Only one stretch of the listing below is wanted. Give it again exactly, from the line with "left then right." through the line with "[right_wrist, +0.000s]".

____ Data segment

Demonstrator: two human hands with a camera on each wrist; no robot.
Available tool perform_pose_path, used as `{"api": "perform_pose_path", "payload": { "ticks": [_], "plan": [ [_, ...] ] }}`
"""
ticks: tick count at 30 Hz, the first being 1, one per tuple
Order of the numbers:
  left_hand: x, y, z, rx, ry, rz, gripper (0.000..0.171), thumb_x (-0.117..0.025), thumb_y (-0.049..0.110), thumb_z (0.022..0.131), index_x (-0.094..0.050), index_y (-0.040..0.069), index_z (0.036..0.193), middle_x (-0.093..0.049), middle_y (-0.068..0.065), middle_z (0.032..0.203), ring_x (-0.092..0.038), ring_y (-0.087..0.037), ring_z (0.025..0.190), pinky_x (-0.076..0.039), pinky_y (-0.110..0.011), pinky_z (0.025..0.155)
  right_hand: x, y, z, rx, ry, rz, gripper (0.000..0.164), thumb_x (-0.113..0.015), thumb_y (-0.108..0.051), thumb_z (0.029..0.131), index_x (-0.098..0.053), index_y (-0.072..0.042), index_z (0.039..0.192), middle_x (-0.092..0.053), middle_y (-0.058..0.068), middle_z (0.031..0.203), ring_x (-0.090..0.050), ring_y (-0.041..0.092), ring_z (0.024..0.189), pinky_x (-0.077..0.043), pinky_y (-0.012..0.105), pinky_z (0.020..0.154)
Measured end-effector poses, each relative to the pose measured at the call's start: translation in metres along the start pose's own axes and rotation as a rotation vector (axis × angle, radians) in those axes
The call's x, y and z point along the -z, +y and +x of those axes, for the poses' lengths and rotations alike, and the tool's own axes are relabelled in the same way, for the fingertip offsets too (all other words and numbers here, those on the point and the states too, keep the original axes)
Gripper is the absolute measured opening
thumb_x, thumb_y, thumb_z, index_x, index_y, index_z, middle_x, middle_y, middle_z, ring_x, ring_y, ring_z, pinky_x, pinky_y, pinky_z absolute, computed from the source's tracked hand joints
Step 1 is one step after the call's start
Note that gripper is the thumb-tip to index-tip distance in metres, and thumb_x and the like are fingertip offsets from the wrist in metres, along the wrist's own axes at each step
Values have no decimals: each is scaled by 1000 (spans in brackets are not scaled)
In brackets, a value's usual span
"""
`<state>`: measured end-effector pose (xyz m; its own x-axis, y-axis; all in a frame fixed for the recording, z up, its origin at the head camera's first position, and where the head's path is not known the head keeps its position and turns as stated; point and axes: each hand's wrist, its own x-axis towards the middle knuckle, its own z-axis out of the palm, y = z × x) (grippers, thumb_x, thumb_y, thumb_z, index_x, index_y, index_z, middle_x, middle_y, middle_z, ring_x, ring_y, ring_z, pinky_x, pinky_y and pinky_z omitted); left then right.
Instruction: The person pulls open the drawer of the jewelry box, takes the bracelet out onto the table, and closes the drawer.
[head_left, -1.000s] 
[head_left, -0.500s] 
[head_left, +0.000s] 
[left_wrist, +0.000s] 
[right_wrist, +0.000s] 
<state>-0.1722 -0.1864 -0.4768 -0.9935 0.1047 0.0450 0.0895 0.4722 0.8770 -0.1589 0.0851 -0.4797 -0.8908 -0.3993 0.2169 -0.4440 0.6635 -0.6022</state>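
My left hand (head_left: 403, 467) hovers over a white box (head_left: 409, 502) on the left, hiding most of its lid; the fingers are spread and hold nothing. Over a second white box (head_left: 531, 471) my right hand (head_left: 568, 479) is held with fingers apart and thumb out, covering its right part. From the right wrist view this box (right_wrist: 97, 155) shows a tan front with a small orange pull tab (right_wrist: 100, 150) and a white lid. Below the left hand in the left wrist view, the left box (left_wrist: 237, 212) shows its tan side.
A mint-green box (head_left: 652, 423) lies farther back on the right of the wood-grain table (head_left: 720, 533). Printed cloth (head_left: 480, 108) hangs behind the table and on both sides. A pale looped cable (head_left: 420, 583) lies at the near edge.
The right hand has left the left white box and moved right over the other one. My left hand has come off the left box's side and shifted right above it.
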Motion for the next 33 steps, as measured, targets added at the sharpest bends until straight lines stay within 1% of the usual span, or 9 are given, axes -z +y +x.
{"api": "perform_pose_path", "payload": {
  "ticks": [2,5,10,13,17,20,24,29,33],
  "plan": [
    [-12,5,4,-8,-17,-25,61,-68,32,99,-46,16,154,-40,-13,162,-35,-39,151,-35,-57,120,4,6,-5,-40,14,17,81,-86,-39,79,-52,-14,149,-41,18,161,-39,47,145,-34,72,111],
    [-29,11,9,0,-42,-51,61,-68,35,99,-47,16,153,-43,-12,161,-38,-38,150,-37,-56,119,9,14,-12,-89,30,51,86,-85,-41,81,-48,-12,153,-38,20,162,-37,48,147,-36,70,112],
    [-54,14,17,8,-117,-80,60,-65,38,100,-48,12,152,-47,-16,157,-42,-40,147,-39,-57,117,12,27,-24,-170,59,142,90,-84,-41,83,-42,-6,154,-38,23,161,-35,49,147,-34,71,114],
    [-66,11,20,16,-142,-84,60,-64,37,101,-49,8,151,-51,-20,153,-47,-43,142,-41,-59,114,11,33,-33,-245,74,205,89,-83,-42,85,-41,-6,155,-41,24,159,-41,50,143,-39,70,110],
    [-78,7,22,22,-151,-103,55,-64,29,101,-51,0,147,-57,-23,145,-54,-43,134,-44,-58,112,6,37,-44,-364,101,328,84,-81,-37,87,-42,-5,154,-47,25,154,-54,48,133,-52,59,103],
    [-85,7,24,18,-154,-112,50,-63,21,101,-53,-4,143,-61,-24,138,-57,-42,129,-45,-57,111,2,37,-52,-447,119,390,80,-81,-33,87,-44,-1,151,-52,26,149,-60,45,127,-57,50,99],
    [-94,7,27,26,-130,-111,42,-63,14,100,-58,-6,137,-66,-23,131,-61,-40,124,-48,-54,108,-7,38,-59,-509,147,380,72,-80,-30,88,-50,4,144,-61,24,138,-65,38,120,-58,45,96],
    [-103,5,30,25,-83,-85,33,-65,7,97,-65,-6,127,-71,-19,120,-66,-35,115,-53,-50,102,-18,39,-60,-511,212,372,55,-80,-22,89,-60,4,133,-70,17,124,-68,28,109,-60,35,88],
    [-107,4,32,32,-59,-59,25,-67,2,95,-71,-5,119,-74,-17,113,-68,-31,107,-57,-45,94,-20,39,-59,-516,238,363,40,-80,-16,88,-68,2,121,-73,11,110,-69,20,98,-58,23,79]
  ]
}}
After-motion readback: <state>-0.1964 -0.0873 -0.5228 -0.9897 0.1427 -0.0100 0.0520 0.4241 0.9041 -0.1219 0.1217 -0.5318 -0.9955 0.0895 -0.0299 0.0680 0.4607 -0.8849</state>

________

Solution to this problem:
`<state>`: measured end-effector pose (xyz m; its own x-axis, y-axis; all in a frame fixed for the recording, z up, its origin at the head camera's first position, and where the head's path is not known the head keeps its position and turns as stated; point and axes: each hand's wrist, its own x-axis towards the middle knuckle, its own z-axis out of the palm, y = z × x) (grippers, thumb_x, thumb_y, thumb_z, index_x, index_y, index_z, middle_x, middle_y, middle_z, ring_x, ring_y, ring_z, pinky_x, pinky_y and pinky_z omitted); left then right.
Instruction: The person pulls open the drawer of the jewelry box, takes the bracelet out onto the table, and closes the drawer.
[head_left, -1.000s] 
[head_left, -0.500s] 
[head_left, +0.000s] 
[left_wrist, +0.000s] 
[right_wrist, +0.000s] 

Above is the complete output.